洗濯機と家の設計は、「ドラム式が入らない・扉がぶつかる・蛇口が低い」という入居後の悲劇を防ぐテーマです。洗濯機は今や幅・奥行き70cm級の大型家電——「あとで選ぶ」のではなく、機種を想定して家を設計する時代です。
設計段階で確認する5点
- ① 搬入経路: 玄関・廊下・脱衣室入口の有効幅65cm以上(本体+手の余裕)。曲がり角も要チェック
- ② 設置スペース: 本体+左右の隙間+扉の開閉スペース。ドラム式は扉が前に大きく開きます(左開き/右開きの選択は壁との関係で決まる——動線に合わせて開き勝手を指定)
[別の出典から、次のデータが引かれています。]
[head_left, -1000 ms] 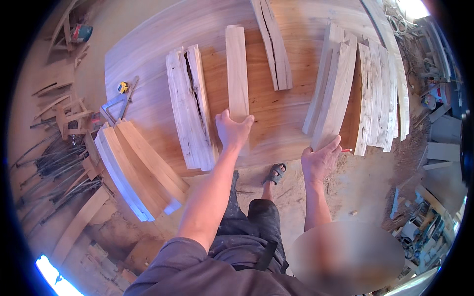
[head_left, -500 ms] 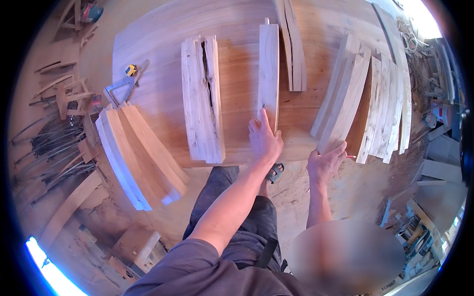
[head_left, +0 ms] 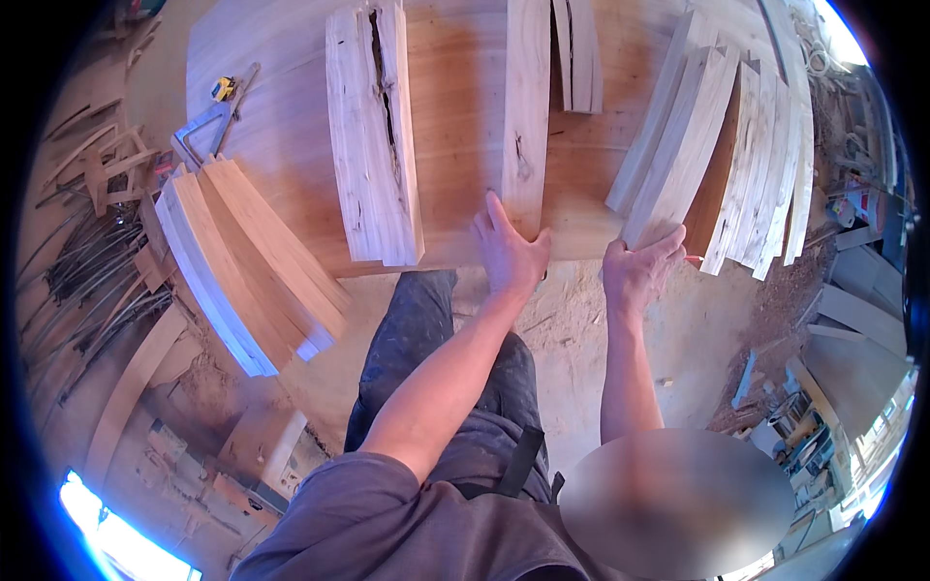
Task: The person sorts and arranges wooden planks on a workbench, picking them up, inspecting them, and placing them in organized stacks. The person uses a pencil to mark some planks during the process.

- ③ 防水パンと排水: 大型対応サイズ(64cm角以上)か、パンなしの直置き+排水トラップか。掃除のしやすさも含めて方針を
- ④ 蛇口の高さ: 本体が高いドラム式・縦型大容量は、蛇口位置が低いと設置不可。壁ピタ水栓や高めの位置指定で回避
- ⑤ コンセントとアース: 本体上部の位置に。乾燥機能を使うなら容量も確認
「乾燥」まで含めた計画
- ドラム式(洗濯乾燥一体): 干す家事が消える時短の主役。ヒートポンプ式なら電気代も穏やか
- 縦型+ガス乾燥機(乾太くん): 乾燥力最強の組み合わせ(別項参照)。設置スペースと排湿管の計画が別途必要
- どちらでも、物干しスペース(ランドリールーム)は保険として確保が現実的(乾燥機に入れられない衣類は必ずあります)
将来の買い替えも見据える
洗濯機の寿命は7〜10年。「今の機種ぴったり」でなく「一回り大きい機種でも入る」寸法で設計しておくと、10年後の買い替えで泣きません。使いたい機種の品番を設計者に伝える——このひと言が、洗濯まわりの後悔をほぼゼロにします。
よくある質問
Q.ドラム式が入らない家があるって本当ですか?
A.本当です。ドラム式は幅・奥行き70cm前後+ドアの開閉スペースが必要で、廊下・脱衣室入口の幅、防水パンのサイズ、蛇口の高さのどれかで引っかかる事例が多発しています。新築なら「使いたい洗濯機の品番」を設計者に伝えて寸法から設計してもらいましょう。
Q.ドラム式と縦型+乾太くん、どちらがいいですか?
A.乾燥の仕上がりと速さは乾太くん(ガス)が上、設置と手軽さはドラム式が上です。ガス併用住宅で洗濯量が多い家庭は縦型+乾太くん、オール電化やスペース重視ならドラム式が定石です。どちらも「干す家事を消す」という目的は同じです。